According to this belief, whatsoever has gone wrong in Islam derives from the Muslims’ weakness of engaging in misguided conduct. Only conduct that follows the shari’a, says Islam, will return Muslims to a better age. Following the shari’a, moreover, means that the age will inevitably look like the Prophet’s.
Islam thus denies to Muslims the right to participate in the changes that take place from one moment to the next in the real world. It rejects adaptation, places constraints on accommodation. As human history moves on, the doctrine of the shari’a’s immutability imposes a burden so heavy that Islamic society has been unable to keep pace. [emphasis added]
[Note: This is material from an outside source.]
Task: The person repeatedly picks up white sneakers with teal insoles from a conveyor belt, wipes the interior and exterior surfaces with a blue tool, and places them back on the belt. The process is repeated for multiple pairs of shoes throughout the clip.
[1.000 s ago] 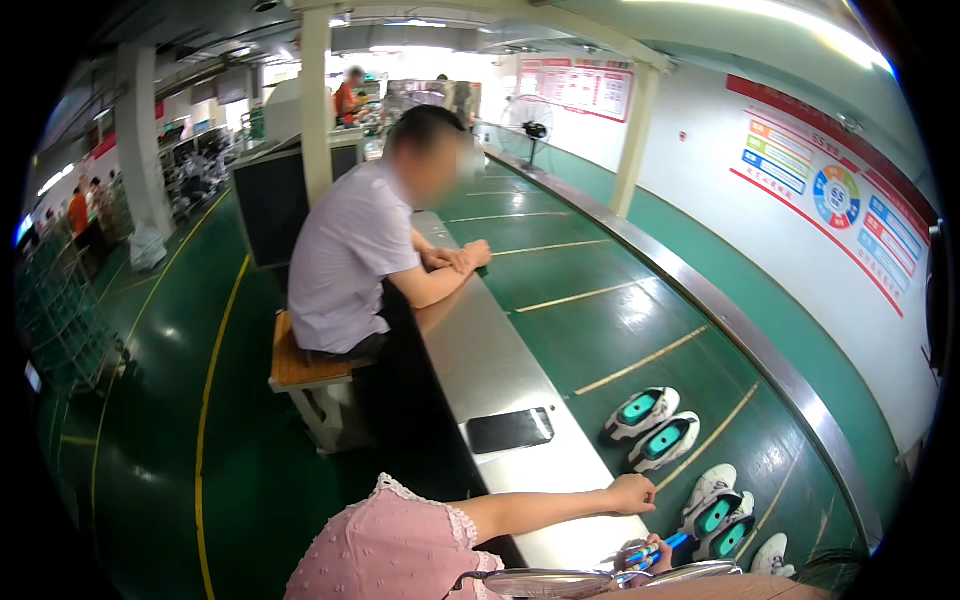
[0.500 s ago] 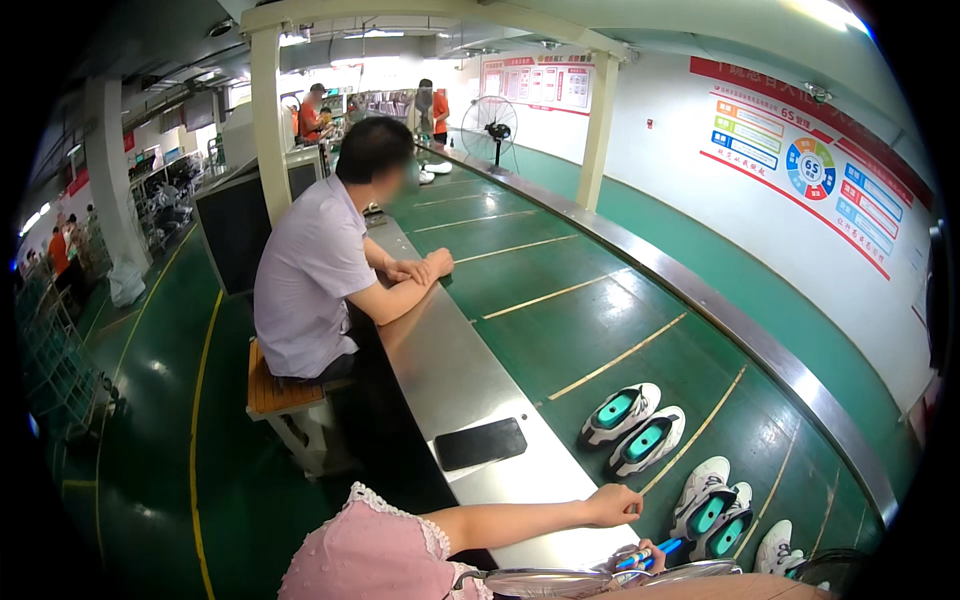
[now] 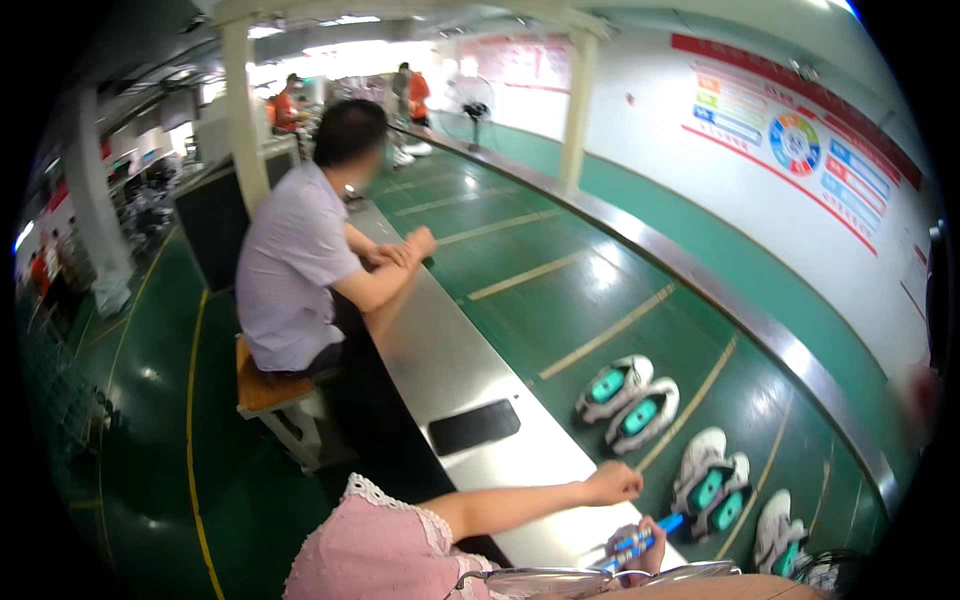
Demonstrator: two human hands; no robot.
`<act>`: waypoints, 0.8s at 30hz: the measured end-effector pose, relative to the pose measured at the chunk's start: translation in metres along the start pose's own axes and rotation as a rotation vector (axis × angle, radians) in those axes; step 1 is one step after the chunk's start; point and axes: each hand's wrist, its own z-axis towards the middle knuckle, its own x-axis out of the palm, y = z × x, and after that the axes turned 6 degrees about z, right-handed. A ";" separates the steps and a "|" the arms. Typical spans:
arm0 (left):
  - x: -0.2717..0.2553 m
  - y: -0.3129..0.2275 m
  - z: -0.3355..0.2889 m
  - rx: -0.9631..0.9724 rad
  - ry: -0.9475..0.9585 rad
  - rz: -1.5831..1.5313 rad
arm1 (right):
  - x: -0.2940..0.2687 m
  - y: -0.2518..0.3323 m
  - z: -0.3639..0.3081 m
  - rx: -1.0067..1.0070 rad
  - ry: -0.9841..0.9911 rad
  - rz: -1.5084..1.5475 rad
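My left hand (image 3: pixel 612 484), at the end of a bare forearm below a pink sleeve, rests with curled fingers at the bench's inner edge. Whatever those fingers may hold is hidden. Just below it, my right hand (image 3: pixel 652 548) grips blue pens (image 3: pixel 632 543) over the metal ledge (image 3: pixel 550 505). Nearest to my hands on the green conveyor belt (image 3: pixel 520 290) stand pale shoes with dark parts and turquoise insides: one pair (image 3: pixel 628 402), a second pair (image 3: pixel 712 482) and part of a third (image 3: pixel 775 530). A black phone (image 3: pixel 475 426) lies flat on the ledge.
A seated person (image 3: pixel 310 240) on a wooden-topped stool (image 3: pixel 265 375) leans forearms on the ledge to the left. A metal rail (image 3: pixel 740 315) borders the belt's far side. A fan (image 3: pixel 474 105) and other people stand farther back. Eyeglasses (image 3: pixel 600 578) cross the lower edge.
The whole view has shifted slightly, so most things sit higher in the picture. More of my right hand, the pens and the third pair of shoes shows. The left hand stays curled.
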 end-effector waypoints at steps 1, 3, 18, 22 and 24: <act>0.000 -0.002 0.000 -0.027 0.015 0.031 | -0.002 -0.001 -0.002 -0.016 -0.047 0.040; -0.008 -0.001 -0.005 -0.056 0.040 0.111 | 0.022 -0.001 -0.007 -0.009 -0.036 0.049; -0.007 -0.012 0.003 -0.046 0.179 0.150 | 0.024 0.007 -0.016 0.079 0.064 -0.218; -0.006 -0.012 0.005 -0.055 0.188 0.131 | 0.048 0.006 -0.029 0.048 0.081 -0.535; -0.006 -0.011 0.004 -0.055 0.195 0.126 | 0.054 0.000 -0.030 -0.029 -0.002 -0.658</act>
One might be tempted to dismiss dreams about a Golden Age if they did not lead, as Viorst describes, to people spending more time in the past than in the future. A truly vibrant, living, and productive society in one which looks ahead at what it can build.
It’s one thing to rely upon values and traditions from the past, but quite another to believe that you can’t create anything better than what existed in the past. Once such an attitude takes hold, people won’t be capable of creating anything good for themselves or their children.
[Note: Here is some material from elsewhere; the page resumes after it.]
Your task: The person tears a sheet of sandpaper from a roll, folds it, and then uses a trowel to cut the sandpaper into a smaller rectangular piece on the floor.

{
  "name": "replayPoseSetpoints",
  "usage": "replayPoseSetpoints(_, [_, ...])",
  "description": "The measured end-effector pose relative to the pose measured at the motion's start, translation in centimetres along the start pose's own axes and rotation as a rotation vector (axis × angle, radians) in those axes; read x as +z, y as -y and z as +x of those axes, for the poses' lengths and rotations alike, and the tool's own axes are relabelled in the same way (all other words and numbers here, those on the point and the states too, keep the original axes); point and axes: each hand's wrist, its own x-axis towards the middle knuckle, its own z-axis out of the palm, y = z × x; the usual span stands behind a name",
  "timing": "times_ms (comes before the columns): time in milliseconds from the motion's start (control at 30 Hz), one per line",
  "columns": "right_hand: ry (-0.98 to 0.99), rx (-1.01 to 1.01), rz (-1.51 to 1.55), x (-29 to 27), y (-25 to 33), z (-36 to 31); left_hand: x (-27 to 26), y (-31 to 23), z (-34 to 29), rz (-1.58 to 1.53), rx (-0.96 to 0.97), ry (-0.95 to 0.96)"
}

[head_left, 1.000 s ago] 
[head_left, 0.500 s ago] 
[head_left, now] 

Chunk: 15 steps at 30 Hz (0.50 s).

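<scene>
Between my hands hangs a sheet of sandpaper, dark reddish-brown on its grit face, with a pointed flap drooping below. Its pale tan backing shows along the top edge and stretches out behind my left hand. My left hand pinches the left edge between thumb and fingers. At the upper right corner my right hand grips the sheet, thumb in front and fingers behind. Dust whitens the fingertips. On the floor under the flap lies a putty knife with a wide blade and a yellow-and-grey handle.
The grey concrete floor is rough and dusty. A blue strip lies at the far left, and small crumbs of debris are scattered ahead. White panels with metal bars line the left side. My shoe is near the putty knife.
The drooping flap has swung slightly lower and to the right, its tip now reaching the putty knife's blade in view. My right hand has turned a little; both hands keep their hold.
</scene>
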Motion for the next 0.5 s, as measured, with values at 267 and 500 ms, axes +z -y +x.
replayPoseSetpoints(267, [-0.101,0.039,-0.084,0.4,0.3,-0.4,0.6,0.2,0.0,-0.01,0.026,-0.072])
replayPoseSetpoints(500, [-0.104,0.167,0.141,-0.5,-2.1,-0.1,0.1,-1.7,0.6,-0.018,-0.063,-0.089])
There can’t be improvement or progress unless people believe that they can do better than those who came before. For too many Muslims in Middle Eastern nations, that’s exactly the attitude that they have adopted: they can’t do any better than the Muslims at the time of Muhammad, so they won’t even try — all they do is work to recreate what they believe those Muslims had.
Over the course of history the shari’a, in promoting religious over temporal supremacy, has probably weakened Muslim political systems. It has surely weakened the believer’s sense of loyalty and responsibility the state.
“If there is an action on the part of a caliph and a contrary tradition from the Prophet... ,” al-Shafi wrote, “that action must be rejected in favor of the tradition from the Prophet.” Imbued by its creators with divine perfection, the shari’a has denied what is generally regarded as sovereignty’s fundamental attribute: the duty to make and enforce law. This loss, distancing the state from the realities of everyday life, has paralyzed normal political development.
It is true that no state, Muslim or otherwise, has been able to ignore everyday reality. Political institutions need some freedom to respond change, whatever the shari’a says. Islam’s way, however, has not to legitimize lawmaking but to fictionalize it.
The process even acquired a name, hiyal, which is defined as “legal fictions.” States regularly designate new laws, with the ulama’s consent, as “regulations to enforce the shari’a.” Islamic officials make fanciful legal interpretations to justify them. Banks evade the Quran’s explicit ban on interest, for example, by resorting to financial tricks. No Muslim is fooled by such actions, and fundamentalist reformers routinely denounce them. But they enable Muslim states to claim fidelity to the letter of the shari’a, even while wringing out the Islamic spirit. [emphasis added]
One of the problems in the Middle East today are the weak governments which rule. Oh, the governments can be brutally repressive and thus give the appearance of being strong, but a strong government is one which has strong support from citizens who strongly believe in the nation’s stated ideals and goals.
This is not the case in most Middle Eastern countries. People don’t believe in them and aren’t very loyal to them. Muslim extremists know this and seek to exploit this fact in their efforts to undermine the superficial secularism that exists there in order to replace it with the sham Golden Age they sell to the people in the street.
If Arab leaders could articulate a positive, hopeful, and ambitious vision of the future which employs, but is not entirely dependent upon, Muslim traditions, they might have a chance to both thwart the Islamists and improve their societies. How likely is this, though?